If your manual layout is non-standard, for example if the hidden OS is on a separate visible partition rather than inside an outer volume container, then the GPT view for decoy boot must be reviewed carefully so the decoy OS can't mount, scan or write to the hidden OS area. In that case the correct -phide / -pedt handling depends on the exact GPT layout and shouldn't be guessed.

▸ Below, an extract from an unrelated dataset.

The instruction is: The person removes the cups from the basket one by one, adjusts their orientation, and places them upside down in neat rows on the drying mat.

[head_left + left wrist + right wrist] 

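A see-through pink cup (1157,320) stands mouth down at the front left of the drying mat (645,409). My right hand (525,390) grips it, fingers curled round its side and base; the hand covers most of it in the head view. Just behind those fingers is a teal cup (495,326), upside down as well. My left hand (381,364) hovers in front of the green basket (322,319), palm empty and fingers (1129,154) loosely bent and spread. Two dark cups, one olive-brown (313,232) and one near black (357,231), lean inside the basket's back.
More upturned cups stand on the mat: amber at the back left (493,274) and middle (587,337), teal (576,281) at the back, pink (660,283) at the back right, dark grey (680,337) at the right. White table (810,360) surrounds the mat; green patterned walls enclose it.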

Recommended clean rebuild of the authorization USB with two security region slots:

DcsCfg.dcs -ds <usb> -rnd 2 -srw 2
DcsCfg.dcs -ds <usb> -srm 2
DcsCfg.dcs -ds <usb> -pf gpt_hidden_enc -sra 0
DcsCfg.dcs -ds <usb> -pf gpt_decoy_enc -sra 1

Security region slot numbers are zero-based. The example above keeps your existing hidden OS package in slot 0 and adds the decoy package in slot 1. The reverse order also works as long as both packages are written to separate slots.

If you also store DCS tables in the security region, allocate enough zones for those tables plus both encrypted packages; the two slot example is only for two encrypted auth packages and no extra table zones.

I recommend rebuilding the authorization USB rather than expanding an existing one-slot USB in place. Slot 1 starts at sector 318 and occupies sectors 318...573. Depending on where the first partition starts, that range may overlap the EFI/FAT partition and writing there would corrupt the USB. Only attempt inplace expansion if you have a full sector level image and have verified that those sectors are unused, for example because the first partition starts after sector 573. You can also use DcsCfg.dcs -ds <usb> -srdump <prefix> to make a logical backup of existing security regions, but this doesn't replace a full sector-level backup.

About your gpt_enc / gpt_hid observation: only an encrypted package can be added with -sra. If gpt_hid is your unencrypted hidden GPT view file, then it isn't the file to add directly with -sra: you need to add the corresponding encrypted package instead.

So yes, the DCS mechanism can do this for a separate decoy install/manual DCS case, but only after encrypting the decoy OS, creating the decoy package after the sector-62 header exists and using separate security-region slots for the decoy and hidden authentication data.

Last advice: Don't continue on the live disk or authorization USB without full sector level backups.